COCHRAN, Distript Judge.

I feel constrained to dissent from the majority opinion of the court.

Certainly the step-up in rate of tax as compared with that in volume of sales may be so great as to be arbitrary and unreasonable. It seems to me that such is the case here. The tax imposed for sales amounting to $400,000 is $200, and for those amounting to $1,000,000 plus is $10,000. The percentage of step-up in volume was 250—in tax imposed 5,000 per cent, or twenty times as much.

In the case of City of Newport v. Frankel, 192 Ky. 408, 233 S. W. 884, it was held that a city ordinance providing that a moving picture theater charging an admission fee of 15 cents should pay an annual tax of $450, and one charging 20 cents, $5,000 was arbitrary and unreasonable. The step-up in volume was 33% per cent, and in tax 1,000 per cent, or thirty times as much. I am unable to make out that legislation providing a step-up in tax twenty times as much as- the step-up in volume is so much less than that providing thirty times as to remove it from being arbitrary and unreasonable. Difference in business may make this decision inapt.
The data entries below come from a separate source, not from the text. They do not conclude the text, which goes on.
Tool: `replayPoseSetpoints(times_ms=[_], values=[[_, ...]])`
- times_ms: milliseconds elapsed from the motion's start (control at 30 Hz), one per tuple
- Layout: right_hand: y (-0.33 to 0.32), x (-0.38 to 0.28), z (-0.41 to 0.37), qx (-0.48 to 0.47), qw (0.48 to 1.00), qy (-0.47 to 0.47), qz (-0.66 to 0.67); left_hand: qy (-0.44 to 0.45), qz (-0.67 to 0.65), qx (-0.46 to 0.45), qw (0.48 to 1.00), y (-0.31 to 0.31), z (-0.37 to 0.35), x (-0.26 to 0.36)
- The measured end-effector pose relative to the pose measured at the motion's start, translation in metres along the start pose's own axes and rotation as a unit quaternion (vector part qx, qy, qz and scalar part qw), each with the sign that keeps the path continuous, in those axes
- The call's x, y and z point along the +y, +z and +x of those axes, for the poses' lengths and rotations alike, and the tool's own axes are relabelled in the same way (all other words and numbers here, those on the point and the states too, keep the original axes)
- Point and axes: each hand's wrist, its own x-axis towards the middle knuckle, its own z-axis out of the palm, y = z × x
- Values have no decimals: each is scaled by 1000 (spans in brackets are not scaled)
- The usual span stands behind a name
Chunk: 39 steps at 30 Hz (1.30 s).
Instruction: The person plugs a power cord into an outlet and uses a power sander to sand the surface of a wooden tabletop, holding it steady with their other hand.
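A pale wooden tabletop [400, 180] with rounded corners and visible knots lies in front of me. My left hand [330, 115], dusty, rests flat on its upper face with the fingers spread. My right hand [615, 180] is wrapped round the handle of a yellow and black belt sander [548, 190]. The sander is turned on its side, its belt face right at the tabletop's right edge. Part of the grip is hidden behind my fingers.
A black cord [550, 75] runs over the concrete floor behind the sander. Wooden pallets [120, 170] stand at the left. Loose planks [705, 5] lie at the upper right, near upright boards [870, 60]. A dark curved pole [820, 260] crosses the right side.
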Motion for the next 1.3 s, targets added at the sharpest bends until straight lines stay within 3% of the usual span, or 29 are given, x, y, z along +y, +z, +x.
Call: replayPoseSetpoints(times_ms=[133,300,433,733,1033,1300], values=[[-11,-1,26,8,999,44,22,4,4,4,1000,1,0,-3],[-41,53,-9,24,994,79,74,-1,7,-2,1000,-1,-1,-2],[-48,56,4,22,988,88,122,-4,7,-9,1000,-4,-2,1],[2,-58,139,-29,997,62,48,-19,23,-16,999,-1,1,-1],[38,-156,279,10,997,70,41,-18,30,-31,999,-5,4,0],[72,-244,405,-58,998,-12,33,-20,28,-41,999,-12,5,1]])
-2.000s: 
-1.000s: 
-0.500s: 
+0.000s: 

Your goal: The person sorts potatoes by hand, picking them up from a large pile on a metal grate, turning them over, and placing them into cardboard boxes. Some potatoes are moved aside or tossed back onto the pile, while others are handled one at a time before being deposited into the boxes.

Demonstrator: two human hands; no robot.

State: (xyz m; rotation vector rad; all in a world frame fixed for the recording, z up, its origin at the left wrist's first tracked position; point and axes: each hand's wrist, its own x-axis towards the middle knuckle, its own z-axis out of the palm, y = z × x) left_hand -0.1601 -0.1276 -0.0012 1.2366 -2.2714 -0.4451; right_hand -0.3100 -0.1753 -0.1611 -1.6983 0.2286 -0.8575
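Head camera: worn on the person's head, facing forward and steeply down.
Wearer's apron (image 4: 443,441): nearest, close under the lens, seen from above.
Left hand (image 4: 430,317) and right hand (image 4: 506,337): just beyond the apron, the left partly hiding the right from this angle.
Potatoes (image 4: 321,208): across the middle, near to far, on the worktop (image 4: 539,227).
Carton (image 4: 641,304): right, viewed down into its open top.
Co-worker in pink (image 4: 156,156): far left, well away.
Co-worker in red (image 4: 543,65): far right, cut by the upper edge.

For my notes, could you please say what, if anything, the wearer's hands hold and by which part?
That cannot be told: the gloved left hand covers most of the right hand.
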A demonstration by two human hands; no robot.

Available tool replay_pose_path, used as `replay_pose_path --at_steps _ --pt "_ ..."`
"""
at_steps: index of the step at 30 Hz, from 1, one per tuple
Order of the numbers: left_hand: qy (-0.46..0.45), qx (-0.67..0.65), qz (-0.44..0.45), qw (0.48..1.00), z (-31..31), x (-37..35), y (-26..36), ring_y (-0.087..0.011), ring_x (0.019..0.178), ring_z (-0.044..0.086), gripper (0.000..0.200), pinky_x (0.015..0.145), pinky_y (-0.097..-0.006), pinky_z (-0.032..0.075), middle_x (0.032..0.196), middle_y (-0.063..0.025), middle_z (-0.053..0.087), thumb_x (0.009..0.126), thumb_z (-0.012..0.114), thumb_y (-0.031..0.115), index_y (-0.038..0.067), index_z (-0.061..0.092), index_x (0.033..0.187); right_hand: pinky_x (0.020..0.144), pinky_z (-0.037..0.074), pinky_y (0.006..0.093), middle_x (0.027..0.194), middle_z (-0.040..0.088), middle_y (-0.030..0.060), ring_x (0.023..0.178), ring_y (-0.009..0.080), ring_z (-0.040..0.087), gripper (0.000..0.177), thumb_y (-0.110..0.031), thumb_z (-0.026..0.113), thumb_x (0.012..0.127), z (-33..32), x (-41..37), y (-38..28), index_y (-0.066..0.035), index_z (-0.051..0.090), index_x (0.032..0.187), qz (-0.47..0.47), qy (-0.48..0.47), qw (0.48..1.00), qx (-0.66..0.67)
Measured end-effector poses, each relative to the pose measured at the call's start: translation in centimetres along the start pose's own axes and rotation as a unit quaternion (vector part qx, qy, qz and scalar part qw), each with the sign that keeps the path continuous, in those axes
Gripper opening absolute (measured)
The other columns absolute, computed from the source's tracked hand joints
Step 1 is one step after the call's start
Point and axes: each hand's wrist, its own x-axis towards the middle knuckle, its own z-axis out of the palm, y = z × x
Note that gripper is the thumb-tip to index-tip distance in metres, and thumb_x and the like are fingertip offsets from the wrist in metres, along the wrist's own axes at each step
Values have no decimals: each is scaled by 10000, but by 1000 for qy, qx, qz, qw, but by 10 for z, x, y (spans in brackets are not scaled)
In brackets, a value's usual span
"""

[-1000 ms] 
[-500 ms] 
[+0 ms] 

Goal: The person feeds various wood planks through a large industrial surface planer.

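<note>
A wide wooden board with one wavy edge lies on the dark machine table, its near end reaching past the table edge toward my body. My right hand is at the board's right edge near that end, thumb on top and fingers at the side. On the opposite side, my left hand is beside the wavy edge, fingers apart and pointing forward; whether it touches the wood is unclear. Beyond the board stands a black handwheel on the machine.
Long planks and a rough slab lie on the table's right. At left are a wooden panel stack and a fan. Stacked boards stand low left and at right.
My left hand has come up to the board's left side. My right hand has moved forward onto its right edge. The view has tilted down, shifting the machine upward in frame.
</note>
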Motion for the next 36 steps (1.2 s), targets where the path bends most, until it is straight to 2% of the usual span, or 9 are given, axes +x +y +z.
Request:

The classification which the act makes seems to me arbitrary and unreasonable on another ground. There are four distinct classes of retailers, singly operated units, department stores, chain stores, and mail order houses. Their points of difference are many. The chain store has many features and advantages which definitely distinguish it from the singly operated unit. The same is true as to a department store. That such is the ease was recognized and held in State Board of Tax Com’rs v. Jackson, 283 U. S. 527, 51 S. Ct. 540, 75 L. Ed. 1248, 73 A. L. R. 1464. It was emphasized in Liggett Co. v. Lee, 288 U. S. 517, 53 S. Ct. 481, 77 L. Ed. 929, 85 A. L. R. 699.

It may be added that a department store has features and advantages definitely distinguishing it from the singly operated unit. The act ignores this natural and inevitable classification^ It classes all retailers of whatever nature together and then reclassifies them according to their volume of sales. Each retailer has to pay the same tax as every other retailer having the same volume of sales. The singly operated unit has to pay the same rate of tax as the chain store or department store having the same volume of sales notwithstanding both have advantages, greater in ease of the chain store, which makes for greater profits, over it. Likewise the department store has to pay the same rate as the chain store with the same volume of sales notwithstanding the chain store has advantages, which make for greater profits, over it.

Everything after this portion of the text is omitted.